S.İ: MİHTÜK, memur, işçi, halk hepsini kapsayan bir isim. Sadece tüketici kooperatifi değil. Burayı halk, kendisi de yönetiyor gibi, işin içinde. Kurulurken kooperatifçiliğin içine herkesi çekmeye çalıştık; isim de bunu anlatıyor.

MİHTÜK 40 yıllık bir kuruluş. Bize kurulduğu dönemi, 1978’leri anlatır mısınız? Neden ve nasıl kuruldu MİHTÜK?

M.M: Kooperatifçilik, bir defa bizim felsefemizle ilgili bir şeydi. O yıllarda ilericilerin, devrimcilerin, halktan yana olan insanların daha etkin olduğu bir dönemden geçiyorduk. Bize de düşen toplumun ihtiyacı olan şeyleri sağlamaktı. 78’lerde toplumun sıkıntıları vardı. Kuyruklar vardı; sigara, yağ, mazot kuyrukları.  Ambargolar vardı, Ecevit hükümetini sıkıştırıyorlardı. Şimdi içmiyorum ama o zamanlar sigara içiyordum. Burada, Ula’da bir sigara istediğinizde, bizim gibi insanları toplumdan farklı, azıcık ileri gördükleri için sigara vermiyorlardı.

S.İ: Çoğu mal tezgâh altından satılıyordu. O yıllarda şimdiki gibi büyük marketler yok. Büyük marketleri benimsediğimiz için söylemiyorum ama durum buydu. Her şey 3-5 bakkalın elindeydi. Fahiş fiyatla satabiliyordu bakkallar. Bir de mal bulunmuyordu.

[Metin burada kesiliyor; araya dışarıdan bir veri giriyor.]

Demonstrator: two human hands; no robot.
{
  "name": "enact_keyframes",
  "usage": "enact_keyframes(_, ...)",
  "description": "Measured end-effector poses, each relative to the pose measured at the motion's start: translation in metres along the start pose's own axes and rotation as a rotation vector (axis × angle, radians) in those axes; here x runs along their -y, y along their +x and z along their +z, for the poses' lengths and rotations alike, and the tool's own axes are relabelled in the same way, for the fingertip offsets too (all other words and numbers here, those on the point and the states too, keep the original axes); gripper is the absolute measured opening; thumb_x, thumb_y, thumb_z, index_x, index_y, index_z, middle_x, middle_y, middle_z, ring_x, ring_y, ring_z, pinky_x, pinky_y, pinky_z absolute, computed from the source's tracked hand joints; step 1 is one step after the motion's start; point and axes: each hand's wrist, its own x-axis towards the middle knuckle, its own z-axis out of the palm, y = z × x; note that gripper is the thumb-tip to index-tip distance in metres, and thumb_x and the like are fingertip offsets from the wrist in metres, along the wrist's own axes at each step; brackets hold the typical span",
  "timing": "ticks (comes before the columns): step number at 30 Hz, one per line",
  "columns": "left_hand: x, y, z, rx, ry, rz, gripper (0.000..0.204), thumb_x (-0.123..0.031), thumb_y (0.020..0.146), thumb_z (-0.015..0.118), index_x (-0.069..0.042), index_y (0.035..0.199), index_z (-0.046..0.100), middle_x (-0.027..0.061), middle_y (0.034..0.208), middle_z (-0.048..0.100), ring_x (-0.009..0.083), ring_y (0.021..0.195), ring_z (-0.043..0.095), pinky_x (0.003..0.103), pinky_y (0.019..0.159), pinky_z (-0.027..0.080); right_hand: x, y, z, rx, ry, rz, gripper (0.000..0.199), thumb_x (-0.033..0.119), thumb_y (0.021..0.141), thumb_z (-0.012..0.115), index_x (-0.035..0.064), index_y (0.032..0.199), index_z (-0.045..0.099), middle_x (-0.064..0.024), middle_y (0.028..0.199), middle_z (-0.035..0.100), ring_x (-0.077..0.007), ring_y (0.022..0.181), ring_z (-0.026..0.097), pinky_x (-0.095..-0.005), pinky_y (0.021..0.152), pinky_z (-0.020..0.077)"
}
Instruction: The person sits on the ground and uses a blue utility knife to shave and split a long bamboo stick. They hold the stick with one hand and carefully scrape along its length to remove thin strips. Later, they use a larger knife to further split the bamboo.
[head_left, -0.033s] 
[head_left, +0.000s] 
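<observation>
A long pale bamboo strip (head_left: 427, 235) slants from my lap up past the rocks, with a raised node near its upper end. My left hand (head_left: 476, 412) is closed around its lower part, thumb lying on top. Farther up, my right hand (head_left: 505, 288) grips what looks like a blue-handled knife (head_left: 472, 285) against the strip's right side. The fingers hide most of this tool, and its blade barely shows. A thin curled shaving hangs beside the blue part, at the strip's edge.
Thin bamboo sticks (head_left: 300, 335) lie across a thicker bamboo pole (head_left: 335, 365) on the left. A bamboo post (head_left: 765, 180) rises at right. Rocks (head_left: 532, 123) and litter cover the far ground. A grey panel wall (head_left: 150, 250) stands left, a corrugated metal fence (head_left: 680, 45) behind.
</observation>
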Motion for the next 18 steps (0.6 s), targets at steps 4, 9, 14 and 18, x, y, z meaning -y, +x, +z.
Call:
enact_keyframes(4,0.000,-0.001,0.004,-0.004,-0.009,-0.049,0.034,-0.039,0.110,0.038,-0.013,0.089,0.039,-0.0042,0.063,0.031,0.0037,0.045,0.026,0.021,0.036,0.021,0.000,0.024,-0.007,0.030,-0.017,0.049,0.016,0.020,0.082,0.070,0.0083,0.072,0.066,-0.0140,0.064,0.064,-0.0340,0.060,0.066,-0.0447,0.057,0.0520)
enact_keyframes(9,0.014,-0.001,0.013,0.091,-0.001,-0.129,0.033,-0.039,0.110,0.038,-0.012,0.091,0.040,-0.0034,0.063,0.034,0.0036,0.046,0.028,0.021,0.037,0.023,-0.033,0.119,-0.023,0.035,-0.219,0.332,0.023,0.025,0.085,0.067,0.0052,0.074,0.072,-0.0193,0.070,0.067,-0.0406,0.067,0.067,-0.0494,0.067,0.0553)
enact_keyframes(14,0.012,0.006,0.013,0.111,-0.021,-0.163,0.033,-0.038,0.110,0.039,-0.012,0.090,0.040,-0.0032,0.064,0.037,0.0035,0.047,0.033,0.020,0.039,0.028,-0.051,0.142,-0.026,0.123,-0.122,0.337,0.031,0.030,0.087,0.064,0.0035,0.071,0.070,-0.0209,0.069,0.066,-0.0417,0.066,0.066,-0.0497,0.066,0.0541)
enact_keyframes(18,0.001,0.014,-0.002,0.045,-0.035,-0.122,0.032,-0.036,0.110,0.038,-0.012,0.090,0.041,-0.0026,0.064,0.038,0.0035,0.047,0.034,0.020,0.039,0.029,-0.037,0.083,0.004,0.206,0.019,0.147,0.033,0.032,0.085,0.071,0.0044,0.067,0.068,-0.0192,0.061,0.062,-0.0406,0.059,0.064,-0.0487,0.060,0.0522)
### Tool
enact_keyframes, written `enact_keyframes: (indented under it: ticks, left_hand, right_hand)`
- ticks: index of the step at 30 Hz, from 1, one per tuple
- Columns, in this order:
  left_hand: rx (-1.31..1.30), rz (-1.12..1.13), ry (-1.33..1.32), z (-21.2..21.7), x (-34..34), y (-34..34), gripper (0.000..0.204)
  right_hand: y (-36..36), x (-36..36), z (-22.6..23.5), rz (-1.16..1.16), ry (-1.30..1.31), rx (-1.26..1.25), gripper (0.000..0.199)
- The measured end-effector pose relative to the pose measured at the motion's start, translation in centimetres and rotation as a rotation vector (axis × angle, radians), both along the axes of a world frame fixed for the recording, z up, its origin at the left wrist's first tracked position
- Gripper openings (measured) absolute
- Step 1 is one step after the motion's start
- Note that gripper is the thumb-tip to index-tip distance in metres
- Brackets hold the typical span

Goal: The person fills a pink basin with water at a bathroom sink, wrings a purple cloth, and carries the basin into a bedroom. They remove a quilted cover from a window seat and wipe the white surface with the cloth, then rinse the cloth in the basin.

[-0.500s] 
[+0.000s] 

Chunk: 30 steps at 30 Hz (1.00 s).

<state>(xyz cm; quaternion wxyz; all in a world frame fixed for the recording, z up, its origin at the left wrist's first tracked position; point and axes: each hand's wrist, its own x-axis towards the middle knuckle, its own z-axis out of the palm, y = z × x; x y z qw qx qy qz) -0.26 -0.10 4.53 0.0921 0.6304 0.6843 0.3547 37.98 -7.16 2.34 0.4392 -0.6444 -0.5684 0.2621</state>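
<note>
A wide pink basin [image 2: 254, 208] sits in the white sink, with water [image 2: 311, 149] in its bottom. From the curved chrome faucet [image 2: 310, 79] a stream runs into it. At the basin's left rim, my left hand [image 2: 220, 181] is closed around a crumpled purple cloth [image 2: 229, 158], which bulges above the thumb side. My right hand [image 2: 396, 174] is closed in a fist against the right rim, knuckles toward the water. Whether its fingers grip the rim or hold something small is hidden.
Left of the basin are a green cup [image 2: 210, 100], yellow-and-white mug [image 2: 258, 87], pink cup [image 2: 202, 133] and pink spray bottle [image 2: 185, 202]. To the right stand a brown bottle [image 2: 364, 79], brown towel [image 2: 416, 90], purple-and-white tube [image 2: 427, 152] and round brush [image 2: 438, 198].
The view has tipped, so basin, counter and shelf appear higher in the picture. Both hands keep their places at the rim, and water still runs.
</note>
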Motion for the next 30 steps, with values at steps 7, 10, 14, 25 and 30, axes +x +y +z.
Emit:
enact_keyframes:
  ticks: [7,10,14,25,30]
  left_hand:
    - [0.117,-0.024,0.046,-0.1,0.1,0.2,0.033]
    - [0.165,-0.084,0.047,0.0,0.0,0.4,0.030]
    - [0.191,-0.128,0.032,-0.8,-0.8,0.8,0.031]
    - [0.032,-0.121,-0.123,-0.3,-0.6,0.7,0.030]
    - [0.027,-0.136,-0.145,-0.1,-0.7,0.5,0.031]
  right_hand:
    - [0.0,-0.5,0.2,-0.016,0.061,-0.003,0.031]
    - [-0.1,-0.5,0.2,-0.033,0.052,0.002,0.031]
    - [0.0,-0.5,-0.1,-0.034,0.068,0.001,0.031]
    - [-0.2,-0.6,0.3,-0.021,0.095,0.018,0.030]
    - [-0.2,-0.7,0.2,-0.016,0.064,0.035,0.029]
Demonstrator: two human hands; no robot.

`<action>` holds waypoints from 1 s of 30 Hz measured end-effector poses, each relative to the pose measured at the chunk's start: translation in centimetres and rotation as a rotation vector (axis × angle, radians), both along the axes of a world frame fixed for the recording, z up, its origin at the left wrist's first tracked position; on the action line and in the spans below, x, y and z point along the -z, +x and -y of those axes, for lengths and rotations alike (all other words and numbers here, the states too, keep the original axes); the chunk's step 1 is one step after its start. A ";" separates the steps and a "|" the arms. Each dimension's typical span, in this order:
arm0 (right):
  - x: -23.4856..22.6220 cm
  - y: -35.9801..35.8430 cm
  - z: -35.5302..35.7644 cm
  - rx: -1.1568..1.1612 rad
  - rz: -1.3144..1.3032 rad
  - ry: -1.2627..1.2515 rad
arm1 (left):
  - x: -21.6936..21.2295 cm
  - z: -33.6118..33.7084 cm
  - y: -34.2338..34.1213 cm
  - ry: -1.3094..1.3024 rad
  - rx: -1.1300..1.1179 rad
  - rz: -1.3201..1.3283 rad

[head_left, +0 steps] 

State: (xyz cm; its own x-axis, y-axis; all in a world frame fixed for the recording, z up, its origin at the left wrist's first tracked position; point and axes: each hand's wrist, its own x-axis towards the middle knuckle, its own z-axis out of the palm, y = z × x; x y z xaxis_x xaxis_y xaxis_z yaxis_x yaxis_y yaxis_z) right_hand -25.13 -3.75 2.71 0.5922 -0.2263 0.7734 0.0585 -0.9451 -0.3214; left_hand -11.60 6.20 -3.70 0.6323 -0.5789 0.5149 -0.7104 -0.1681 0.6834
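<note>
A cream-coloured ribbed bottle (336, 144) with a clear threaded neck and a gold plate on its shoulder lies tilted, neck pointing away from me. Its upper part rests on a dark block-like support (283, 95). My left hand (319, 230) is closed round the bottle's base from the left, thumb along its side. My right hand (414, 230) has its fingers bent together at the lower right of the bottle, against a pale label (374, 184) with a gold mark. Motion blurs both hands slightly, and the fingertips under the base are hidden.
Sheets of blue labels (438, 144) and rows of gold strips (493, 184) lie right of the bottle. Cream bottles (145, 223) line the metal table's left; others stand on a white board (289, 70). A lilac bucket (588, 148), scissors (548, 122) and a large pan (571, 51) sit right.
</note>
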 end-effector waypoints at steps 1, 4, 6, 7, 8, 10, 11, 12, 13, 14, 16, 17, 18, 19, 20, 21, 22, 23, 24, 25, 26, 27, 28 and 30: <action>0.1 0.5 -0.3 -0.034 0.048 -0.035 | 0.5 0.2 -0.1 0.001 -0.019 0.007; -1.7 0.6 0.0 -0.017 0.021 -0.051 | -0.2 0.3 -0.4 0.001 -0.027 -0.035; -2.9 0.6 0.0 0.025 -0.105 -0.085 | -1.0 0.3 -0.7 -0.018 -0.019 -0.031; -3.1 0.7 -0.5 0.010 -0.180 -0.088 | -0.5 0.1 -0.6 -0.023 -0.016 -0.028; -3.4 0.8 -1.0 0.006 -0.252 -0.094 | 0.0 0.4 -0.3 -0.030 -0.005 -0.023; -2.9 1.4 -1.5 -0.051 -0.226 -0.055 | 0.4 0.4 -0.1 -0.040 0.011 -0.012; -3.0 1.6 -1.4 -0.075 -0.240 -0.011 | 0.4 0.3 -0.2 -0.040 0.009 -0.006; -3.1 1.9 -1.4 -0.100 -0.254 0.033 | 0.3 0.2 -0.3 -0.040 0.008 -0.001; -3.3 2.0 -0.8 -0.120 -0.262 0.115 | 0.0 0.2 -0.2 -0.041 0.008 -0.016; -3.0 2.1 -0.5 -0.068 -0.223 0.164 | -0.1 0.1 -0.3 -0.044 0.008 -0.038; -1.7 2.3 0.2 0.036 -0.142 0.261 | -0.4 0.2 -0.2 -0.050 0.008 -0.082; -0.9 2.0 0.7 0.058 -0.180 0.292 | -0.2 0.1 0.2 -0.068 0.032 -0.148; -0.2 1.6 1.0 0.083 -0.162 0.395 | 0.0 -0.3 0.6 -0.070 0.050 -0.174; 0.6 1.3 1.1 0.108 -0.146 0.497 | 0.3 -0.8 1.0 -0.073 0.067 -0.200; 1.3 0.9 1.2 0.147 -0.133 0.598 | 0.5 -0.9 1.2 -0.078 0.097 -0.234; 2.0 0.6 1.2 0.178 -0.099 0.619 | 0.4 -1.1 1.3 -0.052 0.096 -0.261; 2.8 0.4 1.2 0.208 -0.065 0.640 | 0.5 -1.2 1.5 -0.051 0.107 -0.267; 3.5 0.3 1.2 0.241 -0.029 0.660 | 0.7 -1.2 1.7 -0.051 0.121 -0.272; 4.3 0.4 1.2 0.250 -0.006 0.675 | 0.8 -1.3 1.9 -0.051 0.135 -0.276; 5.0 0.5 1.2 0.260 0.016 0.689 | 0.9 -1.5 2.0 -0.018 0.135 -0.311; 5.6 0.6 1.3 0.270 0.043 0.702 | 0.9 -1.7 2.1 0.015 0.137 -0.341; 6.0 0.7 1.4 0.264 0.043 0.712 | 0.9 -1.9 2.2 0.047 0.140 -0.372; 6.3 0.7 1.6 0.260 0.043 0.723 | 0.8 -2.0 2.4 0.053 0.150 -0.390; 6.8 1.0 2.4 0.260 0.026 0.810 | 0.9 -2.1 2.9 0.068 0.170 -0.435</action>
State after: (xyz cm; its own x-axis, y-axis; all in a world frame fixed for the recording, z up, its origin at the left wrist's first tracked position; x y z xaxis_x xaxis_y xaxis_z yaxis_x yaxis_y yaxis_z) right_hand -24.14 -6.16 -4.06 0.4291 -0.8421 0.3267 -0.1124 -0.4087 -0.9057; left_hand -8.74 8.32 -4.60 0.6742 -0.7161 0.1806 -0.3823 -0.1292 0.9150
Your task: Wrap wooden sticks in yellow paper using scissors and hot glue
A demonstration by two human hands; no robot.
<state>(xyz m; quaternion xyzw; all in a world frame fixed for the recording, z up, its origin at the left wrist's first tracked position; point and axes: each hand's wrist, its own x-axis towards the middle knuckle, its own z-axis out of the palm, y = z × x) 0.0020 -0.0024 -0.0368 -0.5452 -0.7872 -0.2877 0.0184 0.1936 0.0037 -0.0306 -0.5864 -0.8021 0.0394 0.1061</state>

M.M: Bu sıkıntılar karşısında nasıl çözüm bulabiliriz diye kendimize sorduk. O zamanki konjonktür yani hükümette Ecevit’in olması da çok önemliydi tabi. Bu sıkıntılı dönemde çözüm arayışı içerisinde Muğla milletvekili Sami Gökmen ile diyaloğa girdik. Belediyemiz bize yer konusunda katkı sundu. Şu andaki dükkân yok o zamanlar. Az ileride küçük bir alanı briketle çevirdik. Gecekondu gibi hemen yaptık, kapısı mapısı yok. (gülüyoruz) Belediyenin büyük katkısı oldu.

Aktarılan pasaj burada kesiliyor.